# Remplacer proco d'un MDD bi 867 par un mono 1,25



## iMacounet (5 Février 2010)

Bonjour, est il possible de remplacer le processeur d'un G4 MDD bi pro 867 par un mono 1,25 Ghz ? Merci pour vos réponses ?


----------



## Onmac (13 Mai 2011)

Je relance la même question...  
Mais à la place de mettre 1 proco, en mettre 2 de 1Ghz ou 2x1,25 ou plus puissant si on peut?


----------



## didgar (13 Mai 2011)

Salut !



Onmac a dit:


> Je relance la même question...
> Mais à la place de mettre 1 proco, en mettre 2 de 1Ghz ou 2x1,25 ou plus puissant si on peut?
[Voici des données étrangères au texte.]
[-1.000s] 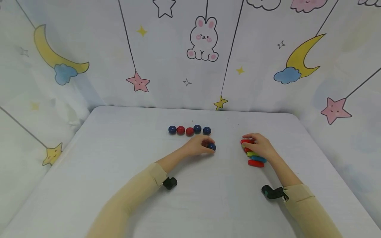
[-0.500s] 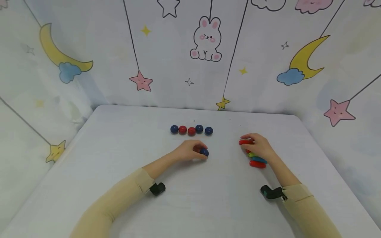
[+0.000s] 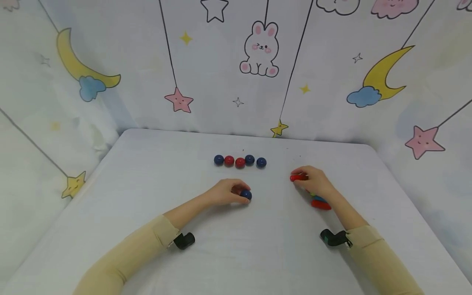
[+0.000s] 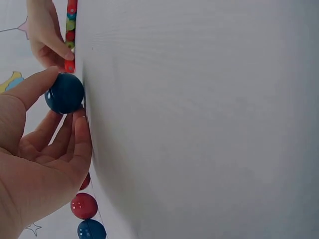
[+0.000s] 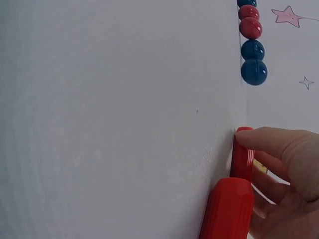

Tant que tu montes une carte fille de MDD(*) ça fonctionnera.

Tu peux aussi overclocker ton bi-867 à bi-1Ghz si tes proc sont certifiés 933. C'est peut-être à toi que je l'ai dit, me souviens plus 

/!\ Monter une carte fille bi-1.25 sur ta machine n'en fera pas un bi-1.25 pour la simple raison que le bus de ta machine est à 133Mhz ( 167 Mhz sur les vrais 1.25 et + ) donc ça te fera un bi-1Ghz ( 133 x 7,5 ). Dans ces conditions, autant overclocker ta carte fille bi-867 ...

Pour info, coeff multiplicateur sur carte fille bi-1.25 = 7.5 et coeff multiplicateur sur carte fille bi-867 = 6.5

Il existe une bidouille qui permet de passer le bus 133 à 167**, une simple résistance à faire sauter au dos de la CM. Je l'ai déjà fait mais c'était instable.

* Tu peux aussi envisager les cartes filles de tierce partie mais là ce n'est pas le même prix et ça doit commencer à se faire rare !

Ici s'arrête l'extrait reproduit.